The task. Your answer must hold only the lines below from the line containing "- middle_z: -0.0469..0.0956" through the line containing "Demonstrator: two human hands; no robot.", each reproduced exactly.

Records for the task.
=== Section Start ===
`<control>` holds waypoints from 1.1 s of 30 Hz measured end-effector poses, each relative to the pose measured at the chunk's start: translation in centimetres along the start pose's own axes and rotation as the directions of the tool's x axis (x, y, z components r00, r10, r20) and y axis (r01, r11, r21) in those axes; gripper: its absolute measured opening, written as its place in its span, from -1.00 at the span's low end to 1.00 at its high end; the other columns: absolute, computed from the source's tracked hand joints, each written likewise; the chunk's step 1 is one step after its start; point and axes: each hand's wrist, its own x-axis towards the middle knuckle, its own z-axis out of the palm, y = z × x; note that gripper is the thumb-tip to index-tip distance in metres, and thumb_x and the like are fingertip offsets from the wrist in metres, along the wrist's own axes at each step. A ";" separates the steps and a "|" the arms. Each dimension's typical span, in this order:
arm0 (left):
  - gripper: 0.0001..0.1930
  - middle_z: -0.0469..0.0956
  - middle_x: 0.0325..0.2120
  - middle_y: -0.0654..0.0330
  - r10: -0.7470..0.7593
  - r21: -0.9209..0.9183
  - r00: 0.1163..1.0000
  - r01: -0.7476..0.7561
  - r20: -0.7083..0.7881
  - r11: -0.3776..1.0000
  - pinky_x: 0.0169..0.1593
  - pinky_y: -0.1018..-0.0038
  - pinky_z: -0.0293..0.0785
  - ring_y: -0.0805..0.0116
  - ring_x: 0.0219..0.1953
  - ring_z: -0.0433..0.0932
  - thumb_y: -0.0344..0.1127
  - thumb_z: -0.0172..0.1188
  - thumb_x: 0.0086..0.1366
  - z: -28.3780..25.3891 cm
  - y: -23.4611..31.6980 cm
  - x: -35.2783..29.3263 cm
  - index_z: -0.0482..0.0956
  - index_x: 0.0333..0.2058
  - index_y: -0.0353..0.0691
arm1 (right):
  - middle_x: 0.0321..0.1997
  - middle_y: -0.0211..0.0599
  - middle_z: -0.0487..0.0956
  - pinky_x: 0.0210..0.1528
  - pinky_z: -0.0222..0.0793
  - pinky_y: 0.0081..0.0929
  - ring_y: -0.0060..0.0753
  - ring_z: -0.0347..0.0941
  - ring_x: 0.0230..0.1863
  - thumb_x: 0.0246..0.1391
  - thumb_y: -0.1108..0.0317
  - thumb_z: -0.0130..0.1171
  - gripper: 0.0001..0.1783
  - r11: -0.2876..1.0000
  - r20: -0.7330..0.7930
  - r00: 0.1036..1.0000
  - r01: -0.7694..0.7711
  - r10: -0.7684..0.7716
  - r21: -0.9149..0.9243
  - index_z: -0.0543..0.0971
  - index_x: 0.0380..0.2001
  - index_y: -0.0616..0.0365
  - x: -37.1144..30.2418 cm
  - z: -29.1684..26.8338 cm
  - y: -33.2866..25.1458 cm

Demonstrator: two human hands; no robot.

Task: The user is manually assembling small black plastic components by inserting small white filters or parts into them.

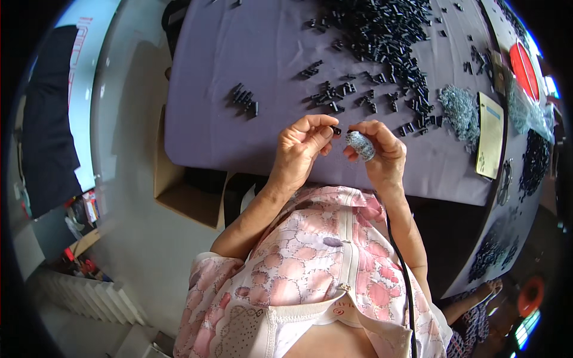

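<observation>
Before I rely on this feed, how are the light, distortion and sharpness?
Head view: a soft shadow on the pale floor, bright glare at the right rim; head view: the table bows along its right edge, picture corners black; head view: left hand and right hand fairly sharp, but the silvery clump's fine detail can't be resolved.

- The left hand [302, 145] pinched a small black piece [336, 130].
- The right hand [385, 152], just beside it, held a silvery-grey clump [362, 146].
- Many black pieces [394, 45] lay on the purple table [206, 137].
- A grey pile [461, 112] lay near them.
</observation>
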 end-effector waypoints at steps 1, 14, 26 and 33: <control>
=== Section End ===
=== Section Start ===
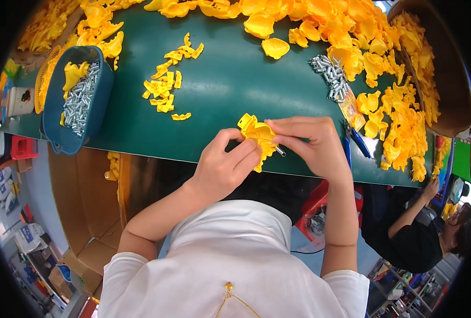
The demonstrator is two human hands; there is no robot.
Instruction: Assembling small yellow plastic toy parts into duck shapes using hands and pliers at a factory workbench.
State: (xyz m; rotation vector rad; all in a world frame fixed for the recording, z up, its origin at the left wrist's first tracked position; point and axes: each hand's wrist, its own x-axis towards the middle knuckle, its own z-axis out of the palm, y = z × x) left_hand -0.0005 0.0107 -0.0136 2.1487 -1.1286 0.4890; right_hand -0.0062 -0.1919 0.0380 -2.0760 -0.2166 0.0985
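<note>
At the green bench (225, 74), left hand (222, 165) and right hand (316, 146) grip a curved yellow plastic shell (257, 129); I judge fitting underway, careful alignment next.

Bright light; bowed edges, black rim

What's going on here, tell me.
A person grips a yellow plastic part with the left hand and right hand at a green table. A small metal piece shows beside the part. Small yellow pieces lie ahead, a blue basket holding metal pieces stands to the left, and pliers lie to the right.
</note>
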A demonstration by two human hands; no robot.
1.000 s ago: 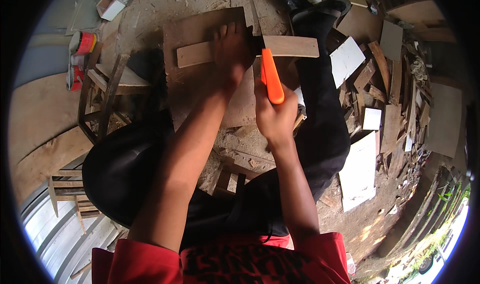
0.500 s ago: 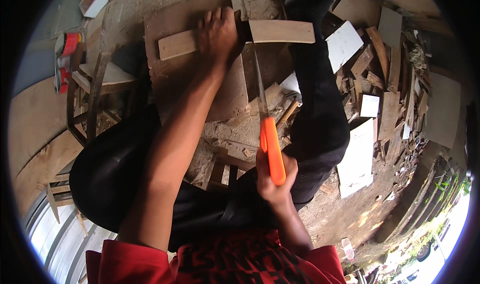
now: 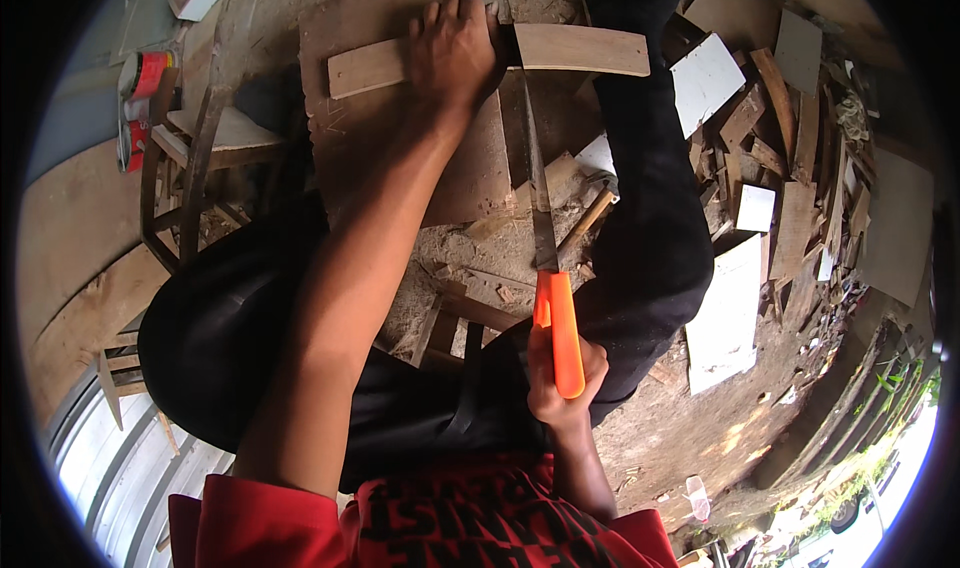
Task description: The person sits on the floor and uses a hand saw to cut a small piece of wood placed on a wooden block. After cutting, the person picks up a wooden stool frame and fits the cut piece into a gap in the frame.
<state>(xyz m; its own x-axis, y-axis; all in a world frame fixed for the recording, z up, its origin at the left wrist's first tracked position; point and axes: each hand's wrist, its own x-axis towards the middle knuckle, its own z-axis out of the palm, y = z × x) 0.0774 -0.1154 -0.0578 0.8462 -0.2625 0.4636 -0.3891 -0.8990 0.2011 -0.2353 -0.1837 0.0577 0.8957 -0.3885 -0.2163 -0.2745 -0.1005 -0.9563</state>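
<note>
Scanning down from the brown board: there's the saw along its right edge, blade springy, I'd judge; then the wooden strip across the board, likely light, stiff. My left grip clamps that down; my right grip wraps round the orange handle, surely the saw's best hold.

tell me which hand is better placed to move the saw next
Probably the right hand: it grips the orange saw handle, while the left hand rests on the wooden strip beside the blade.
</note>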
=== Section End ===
Result of this task.
  - middle_z: -0.0469..0.0956
  - middle_x: 0.0325..0.2120
  - middle_y: -0.0654..0.0330
  - r10: -0.7470..0.7593
  - r21: -0.9209..0.9183
  - r00: 0.1163..1.0000
  - r01: -0.7476..0.7561
  - r20: -0.7083..0.7881
  - r11: -0.3776..1.0000
  - pinky_x: 0.0169..0.1593
  - pinky_y: -0.1018..-0.0038
  - pinky_z: -0.0293..0.0785
  - ring_y: -0.0805..0.0116
  - ring_x: 0.0219..0.1953
  - ring_z: -0.0433..0.0932
  - thumb_y: -0.0344..0.1127
  - thumb_z: -0.0172..0.1188
  - thumb_x: 0.0086..0.1366
  - z: -28.3780..25.3891 cm
  - y: -23.4611..31.6980 cm
  - x: -35.2783..29.3263 cm
  - index_z: -0.0482..0.0956
  - index_x: 0.0333..0.2058
  - index_y: -0.0353..0.0691
arm1 (right):
  - middle_x: 0.0321..0.1997
  - middle_y: -0.0211..0.0599
  - middle_z: -0.0487..0.0956
  - pinky_x: 0.0210..0.1528
  - pinky_z: -0.0222..0.0793
  - pinky_y: 0.0081..0.0929
  - ring_y: -0.0060..0.0753
  - ring_z: -0.0347..0.0941
  - ring_x: 0.0230..0.1863
  - thumb_x: 0.0246..0.1391
  - thumb_y: -0.1108..0.0317
  - thumb_z: -0.0130..0.1171
  - gripper: 0.0001..0.1783
  - r11: -0.2876..1.0000
  - r20: -0.7330..0.7930
  - r00: 0.1036..1.0000
  - r01: -0.7694..0.7711
  - r10: -0.7684..0.7716
  - r21: -0.9149..0.9243
  - index_z: -0.0543..0.0971
  - index_x: 0.0380..0.2001
  - index_y: -0.0616..0.0365
  - x: -37.1144..30.2418 cm
  - z: -29.1684..26.8338 cm
  - y: -33.2866..25.1458 cm

Demonstrator: two human hands; no robot.

This exercise has been completed.